9. The courts have to adopt a justice- oriented approach dictated by the uppermost consideration that ordinarily a litigant ought not to be denied an opportunity of having a lis determined on merits unless he has, by gross negligence, deliberate inaction or something akin to misconduct, disentitled himself from seeking the indulgence of the court. The opinion of the trial Judge allowing a prayer for setting aside abatement and his finding on the question of availability of ‘sufficient cause’ within the meaning of sub-rule (2) of Rule 9 of Order 22 and of Section 5 of the Limitation Act, 1963 deserves to be given weight, and once arrived at would not normally be interfered with by superior jurisdiction.”

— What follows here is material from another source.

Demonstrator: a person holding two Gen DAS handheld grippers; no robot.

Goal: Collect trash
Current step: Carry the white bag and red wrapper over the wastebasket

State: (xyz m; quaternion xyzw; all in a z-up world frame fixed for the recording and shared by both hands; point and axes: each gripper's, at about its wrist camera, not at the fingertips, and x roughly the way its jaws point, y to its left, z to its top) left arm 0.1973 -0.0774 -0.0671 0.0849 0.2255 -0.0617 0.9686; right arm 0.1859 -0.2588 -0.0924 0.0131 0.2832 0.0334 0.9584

21. The ratio of the said decision does not militate against the observations made by us hereinbefore. The question in regard to abatement of a suit or appeal has not been raised. We cannot enter into the disputed question of fact at this stage as to whether there has been a substantial representation of the estate of the deceased cross-objectors.”
25. The conduct of the petitioners/defendants in the case at hand reflects an element of adamancy, disregard/disrespect for orders passed by the learned trial Court in implementing the impugned order. As from a perusal of the record, it is evident that on each and every occasion, when a horticultural operation has to be conducted upon the orchard of the respondent/defendant on Khasra No.234, i.e, whether it is plucking, removing of apple crop or conducting of spray of insecticides/pesticides, the respondent/plaintiff is forced to approach the learned trial Court for seeking Police assistance to get the order dated 9.9.2023 implemented. Hence, the plaintiffs/defendants are not entitled to any discretionary relief.
26. In view of the above discussion, I find no illegality, irregularity or jurisdictional error in the impugned order dated 9.9.2022, passed by the learned trial Court. The petition is, therefore, dismissed.
27. Pending miscellaneous application(s), if any, shall also stand disposed of.